The Middle East is home to some truly special capitals such as Abu Dhabi, Doha, Beirut and Amman but one city that certainly shouldn’t be discounted from your holiday plans is the capital of Saudi Arabia, Riyadh. 

Riyadh is one of the wealthiest cities in the world and a true hidden gem. Even within Saudi Arabia the bulk of the tourist numbers are to the more glamorous coastal city of Jeddah, historic city of Tabuk and religious pilgrimage to Mecca & Medina.

So, it is understandable as to why Riyadh is often overlooked however we have put together a short guide for those ready to make the journey.

Getting in and Getting Around

King Khalid International Airport is located about 35 kilometres north of Riyadh and is well served internationally. The airport is architecturally stunning, modern and less crowded than some of the others in the country.

Trains and buses are options if travelling from some of the other big Saudi Arabian cities. Saudi Arabia has an extensive road network so self-driving to Riyadh is a real possibility from neighbouring Jordan, Iraq, Kuwait, Bahrain, United Arab Emirates and Oman. Due to diplomatic reasons its currently not possible to do this from Qatar.

Public transport in Riyadh is severely underdeveloped and the city isn’t pedestrian friendly, so the best way to get around is by taxi. The white taxis are available in abundance and both Uber & Careem car are good options.

Things to do and See

The most popular attraction in all of Riyadh is the stunning Al Masmak Fort. Located in the heart of old Riyadh this was the fortress stormed by king Abdul Aziz and his men during the conquest of Riyadh in 1902. It was rebuilt in 2008 and is now also home to a museum. 

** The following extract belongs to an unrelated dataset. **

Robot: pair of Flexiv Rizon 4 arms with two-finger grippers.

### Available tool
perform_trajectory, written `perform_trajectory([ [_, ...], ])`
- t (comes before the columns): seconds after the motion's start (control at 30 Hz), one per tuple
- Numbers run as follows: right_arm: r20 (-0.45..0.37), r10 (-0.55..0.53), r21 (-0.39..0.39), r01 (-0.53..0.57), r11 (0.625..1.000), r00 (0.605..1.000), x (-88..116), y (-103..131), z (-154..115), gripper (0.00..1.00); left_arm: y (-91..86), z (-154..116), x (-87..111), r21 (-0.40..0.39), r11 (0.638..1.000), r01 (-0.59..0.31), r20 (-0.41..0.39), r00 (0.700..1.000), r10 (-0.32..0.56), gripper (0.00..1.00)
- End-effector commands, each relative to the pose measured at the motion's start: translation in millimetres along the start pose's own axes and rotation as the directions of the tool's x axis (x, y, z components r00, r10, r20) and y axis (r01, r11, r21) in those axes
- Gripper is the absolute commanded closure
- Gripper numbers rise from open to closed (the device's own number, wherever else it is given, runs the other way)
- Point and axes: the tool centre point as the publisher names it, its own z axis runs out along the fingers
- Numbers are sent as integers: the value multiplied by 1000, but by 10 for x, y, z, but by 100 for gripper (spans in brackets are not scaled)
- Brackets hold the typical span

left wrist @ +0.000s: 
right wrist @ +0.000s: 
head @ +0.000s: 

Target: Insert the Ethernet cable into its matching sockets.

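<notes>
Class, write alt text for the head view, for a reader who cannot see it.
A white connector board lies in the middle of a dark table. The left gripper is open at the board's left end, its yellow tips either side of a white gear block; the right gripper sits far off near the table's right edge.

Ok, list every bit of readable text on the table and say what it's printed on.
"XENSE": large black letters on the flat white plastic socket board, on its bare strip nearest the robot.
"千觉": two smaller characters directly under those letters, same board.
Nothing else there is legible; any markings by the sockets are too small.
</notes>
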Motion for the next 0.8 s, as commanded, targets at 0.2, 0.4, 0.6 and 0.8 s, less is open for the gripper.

Located near the Al Masmak fort is the Deerah Souq. A brilliant bazaar to pick up some souvenirs such as gold, silver, antiques, carpets, shawls and so much more. Like with a visit to any souq be prepared to haggle.

The national museum is a remarkable place to get an understanding of Saudi Arabi and its people. The museum is divided into 8 distinct and interesting halls each with their own vast display of antiques, manuscripts, miniatures and artefacts.


For an authentic dining experience head on over to Najd village where you can sit on floor mats in a very traditional Arabian setting. You’ll be encouraged to eat with your hands as the locals do. 

Kabsa, the national dish, is made up of rice with meat and vegetables is worth trying. Shawarma in Riyadh is as good as anywhere in the Middle East. For dessert you must try the dates, they are amongst some of the best in the world.


As tourism has grown in Riyadh so has the number of hotels. You can find excellent brand name properties, expansive business hotels and a variety of local independent establishments. We recommend the brilliant Casablanca Hotel, a two-time Travel and Hospitality award winner.

All things considered, Riyadh is a growing city, while not ready for mass tourism it does offer the allure of an undiscovered touristic gem that is still in touch with its traditional roots. However, with work having begun on the Crown Prince’s vision for 2030, this status won’t last long. Riyadh will eventually make the step up to compete on the global tourism scene.